◆ INSTRUCTIONS TO FOLLOW ◆
Take every line of the material below that includes the string "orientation" and copy it out.

◆ EXERCISE MATERIALS ◆
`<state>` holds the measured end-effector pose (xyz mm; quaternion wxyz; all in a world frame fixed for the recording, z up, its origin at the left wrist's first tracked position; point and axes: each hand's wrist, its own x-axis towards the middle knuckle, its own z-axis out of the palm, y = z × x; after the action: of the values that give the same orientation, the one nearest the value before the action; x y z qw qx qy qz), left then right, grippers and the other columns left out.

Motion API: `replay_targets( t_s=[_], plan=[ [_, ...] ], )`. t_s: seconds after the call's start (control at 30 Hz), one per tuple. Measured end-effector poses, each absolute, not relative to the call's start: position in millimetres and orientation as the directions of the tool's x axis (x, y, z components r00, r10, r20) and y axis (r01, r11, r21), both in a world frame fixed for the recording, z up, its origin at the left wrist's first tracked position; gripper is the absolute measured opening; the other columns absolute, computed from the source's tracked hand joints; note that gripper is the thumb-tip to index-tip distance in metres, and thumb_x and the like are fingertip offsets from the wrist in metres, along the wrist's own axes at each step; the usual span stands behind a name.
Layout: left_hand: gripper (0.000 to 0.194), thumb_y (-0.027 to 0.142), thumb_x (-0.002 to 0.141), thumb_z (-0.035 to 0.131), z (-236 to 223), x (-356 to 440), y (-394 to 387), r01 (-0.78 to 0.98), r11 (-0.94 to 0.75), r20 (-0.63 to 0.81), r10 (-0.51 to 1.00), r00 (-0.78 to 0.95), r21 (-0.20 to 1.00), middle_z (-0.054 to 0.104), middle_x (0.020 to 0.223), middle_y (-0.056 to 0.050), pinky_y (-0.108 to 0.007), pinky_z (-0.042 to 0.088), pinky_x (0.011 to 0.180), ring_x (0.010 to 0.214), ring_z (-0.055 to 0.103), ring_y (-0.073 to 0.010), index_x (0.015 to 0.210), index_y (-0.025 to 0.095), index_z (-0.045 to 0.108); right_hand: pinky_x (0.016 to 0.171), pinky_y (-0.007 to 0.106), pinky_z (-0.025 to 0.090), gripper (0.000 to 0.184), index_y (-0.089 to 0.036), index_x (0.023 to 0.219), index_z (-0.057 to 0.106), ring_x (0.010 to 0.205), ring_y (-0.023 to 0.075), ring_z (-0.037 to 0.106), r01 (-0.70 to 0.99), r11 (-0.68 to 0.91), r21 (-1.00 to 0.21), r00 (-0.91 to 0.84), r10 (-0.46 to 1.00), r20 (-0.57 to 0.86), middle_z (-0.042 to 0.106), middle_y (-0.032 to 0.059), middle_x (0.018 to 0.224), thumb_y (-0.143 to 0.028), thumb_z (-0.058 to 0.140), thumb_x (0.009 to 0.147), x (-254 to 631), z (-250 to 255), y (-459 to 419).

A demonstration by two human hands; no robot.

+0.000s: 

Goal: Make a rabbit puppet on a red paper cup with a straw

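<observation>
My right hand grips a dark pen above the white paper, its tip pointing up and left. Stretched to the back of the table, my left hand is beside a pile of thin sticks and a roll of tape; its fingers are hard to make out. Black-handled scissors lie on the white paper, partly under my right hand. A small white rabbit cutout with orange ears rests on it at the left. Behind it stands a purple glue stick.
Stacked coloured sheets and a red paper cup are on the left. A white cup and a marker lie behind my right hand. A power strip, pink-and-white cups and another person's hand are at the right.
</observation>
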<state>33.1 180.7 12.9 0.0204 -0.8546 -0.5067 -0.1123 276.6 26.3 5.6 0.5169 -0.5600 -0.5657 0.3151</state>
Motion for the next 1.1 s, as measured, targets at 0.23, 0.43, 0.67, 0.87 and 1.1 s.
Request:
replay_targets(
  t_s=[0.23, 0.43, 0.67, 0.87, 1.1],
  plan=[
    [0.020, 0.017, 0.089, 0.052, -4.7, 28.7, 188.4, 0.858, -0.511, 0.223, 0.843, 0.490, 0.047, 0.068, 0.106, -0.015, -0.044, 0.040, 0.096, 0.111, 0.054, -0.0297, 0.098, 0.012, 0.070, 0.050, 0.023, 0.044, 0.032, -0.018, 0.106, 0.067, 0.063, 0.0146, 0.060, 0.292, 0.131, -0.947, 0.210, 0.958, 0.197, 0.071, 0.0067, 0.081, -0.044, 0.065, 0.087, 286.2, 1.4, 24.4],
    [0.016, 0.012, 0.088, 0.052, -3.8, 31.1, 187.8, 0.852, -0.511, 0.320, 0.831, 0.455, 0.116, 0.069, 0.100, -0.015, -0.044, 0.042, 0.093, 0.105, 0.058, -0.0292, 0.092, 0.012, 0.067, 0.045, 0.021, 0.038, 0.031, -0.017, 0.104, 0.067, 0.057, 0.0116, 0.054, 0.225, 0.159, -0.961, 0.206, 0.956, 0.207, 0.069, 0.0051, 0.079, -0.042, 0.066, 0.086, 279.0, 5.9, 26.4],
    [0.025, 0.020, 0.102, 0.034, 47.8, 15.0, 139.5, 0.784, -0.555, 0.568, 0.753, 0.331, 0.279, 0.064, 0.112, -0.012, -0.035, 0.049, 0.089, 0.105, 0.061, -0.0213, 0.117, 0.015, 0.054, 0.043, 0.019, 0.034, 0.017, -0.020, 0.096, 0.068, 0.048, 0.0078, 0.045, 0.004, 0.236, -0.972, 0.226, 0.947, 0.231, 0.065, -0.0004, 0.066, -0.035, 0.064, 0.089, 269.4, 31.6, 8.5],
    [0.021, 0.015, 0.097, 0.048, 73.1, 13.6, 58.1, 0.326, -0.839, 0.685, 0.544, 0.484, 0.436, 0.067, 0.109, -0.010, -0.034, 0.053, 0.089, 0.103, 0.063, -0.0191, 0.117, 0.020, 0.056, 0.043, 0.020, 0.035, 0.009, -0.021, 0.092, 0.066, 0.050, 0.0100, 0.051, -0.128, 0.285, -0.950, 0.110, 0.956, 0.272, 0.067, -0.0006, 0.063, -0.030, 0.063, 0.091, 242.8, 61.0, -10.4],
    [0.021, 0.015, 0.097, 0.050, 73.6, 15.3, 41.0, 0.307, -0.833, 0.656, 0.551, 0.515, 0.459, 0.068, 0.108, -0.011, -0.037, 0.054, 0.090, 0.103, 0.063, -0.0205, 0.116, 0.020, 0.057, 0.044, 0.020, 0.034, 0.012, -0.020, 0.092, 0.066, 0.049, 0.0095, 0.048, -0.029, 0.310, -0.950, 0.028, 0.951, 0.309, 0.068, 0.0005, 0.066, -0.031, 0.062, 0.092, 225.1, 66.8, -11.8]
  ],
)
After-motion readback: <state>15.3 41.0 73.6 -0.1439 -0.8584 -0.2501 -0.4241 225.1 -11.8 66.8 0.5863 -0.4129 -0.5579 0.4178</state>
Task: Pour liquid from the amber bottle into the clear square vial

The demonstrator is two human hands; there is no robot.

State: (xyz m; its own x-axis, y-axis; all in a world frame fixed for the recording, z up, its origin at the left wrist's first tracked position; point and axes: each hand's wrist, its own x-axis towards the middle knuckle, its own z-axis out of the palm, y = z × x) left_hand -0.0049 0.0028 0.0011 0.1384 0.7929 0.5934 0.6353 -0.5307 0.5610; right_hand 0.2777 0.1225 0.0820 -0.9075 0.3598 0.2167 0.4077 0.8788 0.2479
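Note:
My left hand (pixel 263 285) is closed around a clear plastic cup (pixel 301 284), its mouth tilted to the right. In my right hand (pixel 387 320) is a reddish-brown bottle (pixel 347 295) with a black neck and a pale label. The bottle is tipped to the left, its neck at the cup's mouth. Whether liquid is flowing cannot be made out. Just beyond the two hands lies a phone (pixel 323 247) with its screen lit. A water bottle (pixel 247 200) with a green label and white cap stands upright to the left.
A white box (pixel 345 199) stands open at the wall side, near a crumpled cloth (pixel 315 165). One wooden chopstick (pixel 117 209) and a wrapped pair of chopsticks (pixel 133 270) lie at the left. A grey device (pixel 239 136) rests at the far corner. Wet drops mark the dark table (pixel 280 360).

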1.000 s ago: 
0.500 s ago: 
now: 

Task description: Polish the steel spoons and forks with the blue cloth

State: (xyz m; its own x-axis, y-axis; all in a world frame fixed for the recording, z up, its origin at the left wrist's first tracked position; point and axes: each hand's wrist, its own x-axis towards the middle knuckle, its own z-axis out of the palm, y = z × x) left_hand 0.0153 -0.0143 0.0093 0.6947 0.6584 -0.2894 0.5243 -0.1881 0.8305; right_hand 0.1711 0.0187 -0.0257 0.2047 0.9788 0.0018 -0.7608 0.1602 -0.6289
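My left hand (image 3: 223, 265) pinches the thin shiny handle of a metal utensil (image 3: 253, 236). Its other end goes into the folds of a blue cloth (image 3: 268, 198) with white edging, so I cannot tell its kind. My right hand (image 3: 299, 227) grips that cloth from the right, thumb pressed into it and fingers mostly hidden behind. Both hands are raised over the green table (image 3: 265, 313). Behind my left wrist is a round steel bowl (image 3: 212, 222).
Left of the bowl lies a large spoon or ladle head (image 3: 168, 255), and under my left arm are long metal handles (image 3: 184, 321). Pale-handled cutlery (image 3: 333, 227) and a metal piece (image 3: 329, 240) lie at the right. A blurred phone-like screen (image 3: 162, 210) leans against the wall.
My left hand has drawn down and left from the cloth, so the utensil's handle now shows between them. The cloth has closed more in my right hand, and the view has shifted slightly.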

◆ TASK SOLUTION ◆
`<state>` holds the measured end-effector pose (xyz mm; quaternion wxyz; all in a world frame fixed for the recording, z up, its origin at the left wrist's first tracked position; point and axes: each hand's wrist, its own x-axis towards the middle knuckle, its own z-axis out of the palm, y = z × x; after the action: of the values that give the same orientation, the one nearest the value before the action; x y z qw qx qy qz), left then right, grippers and the other columns left out.
Motion API: `replay_targets( t_s=[_], plan=[ [_, ...] ], )`. t_s: seconds after the call's start (control at 30 Hz), one per tuple. Measured end-effector poses, each absolute, not relative to the call's start: position in millimetres and orientation as the directions of the tool's x axis (x, y, z components r00, r10, r20) and y axis (r01, r11, r21), both in a world frame fixed for the recording, z up, its origin at the left wrist's first tracked position; gripper is the absolute measured opening; the other columns absolute, computed from the source's tracked hand joints; note that gripper is the thumb-tip to index-tip distance in metres, and thumb_x and the like are fingertip offsets from the wrist in metres, along the wrist's own axes at each step; the usual span stands behind a name.

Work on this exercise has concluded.